Guillaume Hoogveld / Simulacre ou Simulation

Où est la serrure de mes sécurité un comprimé de codéine puis j’imagine une bouffée d’éther c’est la dernière fois que je désespère à la mine de plomb j’ai eu peur tout à coup d’une contrefaçon un simulacre ou une simulation j’ai un doute sur l’orthographe de la raison le temps d’action de la science est balayé par l’imaginaire qui n’est plus qu’un refuge ou un besoin d’oxygène il faut marcher jusque sur les passants sans dignité tant qu’ils ont peur d’être désincarnés d’avoir perdu leurs particules achetées aux enchères au prix fort en baillant mal sur eBay tout est vanité même surtout la santé je refermerai jusqu’à mon dernier souffle le feu qui a fait de moi un halluciné du réel

 

#GuillaumeHoogveld pour le texte©

#JulienMerieau pour l’image©

©2023

Valsez les consciences

Comme quelqu’un qui prendrait ses dispositions
Qui échouerait la main mise à sac sur le damier des fous
La nef et le transept fleurissant d’affabulations saisissantes

Comme quelqu’un qui miserait tout jusqu’au cou

Je suis posé là j’ai pris mes dispositions mes phares mes balises émerveillant la violence

Refermant ses degrés la mesure des théorèmes vertueux des jours entiers à consommer ma peur de passer pour un traitre un félon béni comme Judas

L’éclat des jours totalité du teint trahissant le mercure avoir 42 ans déjà et avec souci grincement de dents décliner l’offre d’être plus jeune et plus barbare encore

Avec l’identité tierce de sa personne un avatar contre une facilité de paiement pour nous rappeler ne pas nous faire oublier la dette qu’on se doit de porter envers le ratafia des organisations bancaires

Juste avant d’agir un homme s’interroge au moment où il voit sa conscience vaciller
Où il bat le pavé ce sol ce bitume qui lui tient tête encerclé par sa propre flatterie ceux à qui il communique avec connivence

Sans-culotte la république c’est moi !
Être élu du peuple parles-tu d’une formalité ou d’ un sésame magique à moitié mur pour le désordre  la discorde
Dispositifs de TNT permettant aux hommes de ne pas perdre pied de rester dans l’intensité
De ne pas revêtir le manteau d’hiver
Parce qu’il n’y a pas de confort
Pas de saison pour ça n’est-ce pas
Même en hiver
Parce que tout prête a sourire
En ce qui vous concerne
De mon côté j’ai déjà renseigné le formulaire sans majoration
Bien à l’heure Cerfa si vous me suivez

Et ainsi font font se font vêtir ceux qui n’ont point d’imaginaire
Ceux-là que sans montrer du doigt je crois terroristes

Terroristes de l’Esprit scribouillards de la syntaxe barbouilleurs de la grammaire
Ceux qui n’ont plus que le virtuel pour se mettre à table
Le jeu vidéo dégoulinant de pixels
Qui ont troqué leur imaginaire pour une disposition funeste
Je ne me crois pas plus malin qu’eux mais je suis plus solidaire avec les eaux et la terre, le ciel et le feu
Avec les points cardinaux et la boussole en laiton accroché à la masse de la terre

Avec les blasons de mes origines mes signes héraldiques teintés sur ma vitrine
Comme ce manteau d’hiver qui n’aurait plus de saison

Y a-t-il déjà eu une valse des saisons un changement de cap un krach financier ou de science chimique plus fort encore qu’aujourd’hui ?

Nous y sommes.

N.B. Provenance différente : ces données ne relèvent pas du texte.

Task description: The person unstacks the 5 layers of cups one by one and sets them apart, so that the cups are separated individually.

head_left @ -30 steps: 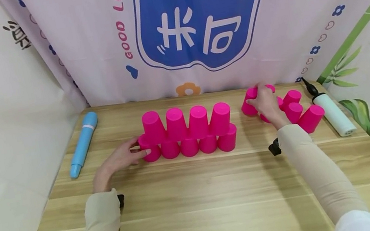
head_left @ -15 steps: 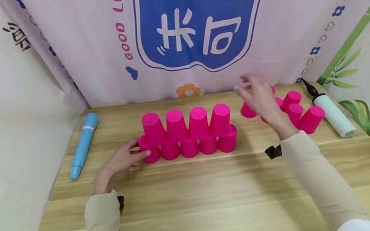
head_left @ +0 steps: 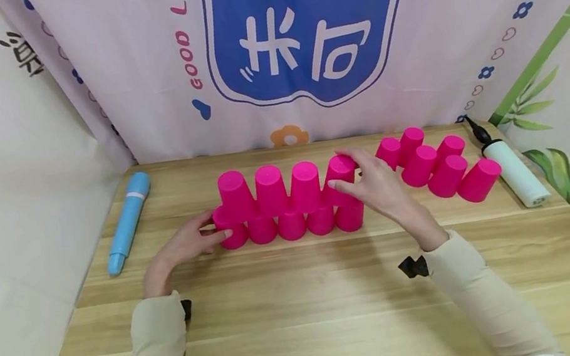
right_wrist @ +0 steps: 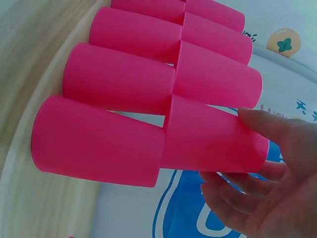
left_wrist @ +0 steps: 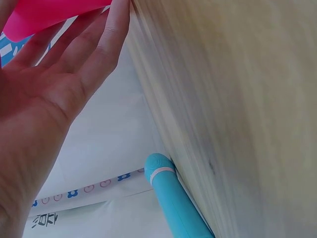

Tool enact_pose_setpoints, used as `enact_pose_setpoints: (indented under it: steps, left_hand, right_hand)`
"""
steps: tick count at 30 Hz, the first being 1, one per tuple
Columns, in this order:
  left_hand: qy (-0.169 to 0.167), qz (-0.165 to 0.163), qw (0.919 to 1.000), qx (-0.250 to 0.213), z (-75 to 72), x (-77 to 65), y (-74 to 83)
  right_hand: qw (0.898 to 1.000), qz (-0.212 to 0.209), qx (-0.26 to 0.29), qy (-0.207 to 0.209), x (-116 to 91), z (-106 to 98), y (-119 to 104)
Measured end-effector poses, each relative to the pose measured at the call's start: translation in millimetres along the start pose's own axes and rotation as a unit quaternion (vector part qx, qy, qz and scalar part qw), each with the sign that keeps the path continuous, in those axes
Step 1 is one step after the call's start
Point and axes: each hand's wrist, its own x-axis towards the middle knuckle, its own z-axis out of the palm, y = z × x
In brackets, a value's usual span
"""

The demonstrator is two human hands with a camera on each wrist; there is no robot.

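Note:
Bright pink cups stand upside down in two tiers in the head view, a lower row (head_left: 291,226) and a shorter upper row (head_left: 270,190) resting across it. My left hand (head_left: 185,244) holds the leftmost lower cup (head_left: 234,236), thumb in front and fingers behind. The left wrist view shows only part of a pink cup (left_wrist: 49,15) above the palm. My right hand (head_left: 381,186) grips the rightmost upper cup (head_left: 340,173) between thumb and fingers. The right wrist view shows that cup (right_wrist: 213,139) seated on the lower tier, its fingers partly behind it.
Several loose pink cups (head_left: 447,176) stand upside down at the right. Beyond them lies a white pump (head_left: 515,172) with a black nozzle. A blue pump-like tube (head_left: 128,223) lies along the left edge of the wooden table (head_left: 289,330). A printed curtain (head_left: 140,70) hangs behind.
My right hand has left the loose cups, moved left and forward toward me, and taken hold of the rightmost upper cup. The left hand stays at its cup.

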Motion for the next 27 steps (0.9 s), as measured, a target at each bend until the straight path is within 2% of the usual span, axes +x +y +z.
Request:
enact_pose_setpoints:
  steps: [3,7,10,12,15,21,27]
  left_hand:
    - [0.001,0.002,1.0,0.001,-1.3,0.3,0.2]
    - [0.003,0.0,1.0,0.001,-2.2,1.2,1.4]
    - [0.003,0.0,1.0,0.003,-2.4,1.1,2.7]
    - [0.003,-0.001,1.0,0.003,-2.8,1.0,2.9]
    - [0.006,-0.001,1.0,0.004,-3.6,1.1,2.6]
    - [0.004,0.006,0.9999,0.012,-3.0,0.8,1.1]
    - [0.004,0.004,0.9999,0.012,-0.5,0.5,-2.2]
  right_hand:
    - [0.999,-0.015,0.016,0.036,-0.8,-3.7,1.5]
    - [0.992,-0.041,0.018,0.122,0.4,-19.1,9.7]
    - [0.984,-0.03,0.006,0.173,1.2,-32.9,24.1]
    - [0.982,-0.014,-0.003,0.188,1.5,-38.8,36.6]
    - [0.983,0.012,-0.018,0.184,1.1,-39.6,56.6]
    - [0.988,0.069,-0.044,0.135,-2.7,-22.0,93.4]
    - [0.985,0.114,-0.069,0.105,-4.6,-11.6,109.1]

Génération verre pilé. Verre effacé.
Une bande dessinée dans une gare affectée

Chaque jour n’en finit pas de se révéler
Nous contemplons en temps réel nos fins du monde avec le caviar des dimanches et leurs cocktails en bandoulière ignorés dans les plates exclamations qui s’expriment hors-série en écartant de nous le prix à payer pour nos jours de veille

Nous payons pour nos tempos diurnes
En sortant de sa masse apprêtée

Voila ce qui prête a confusion et donc
À révélation.

Nous voilà responsables désormais d’un monde qui nous guette.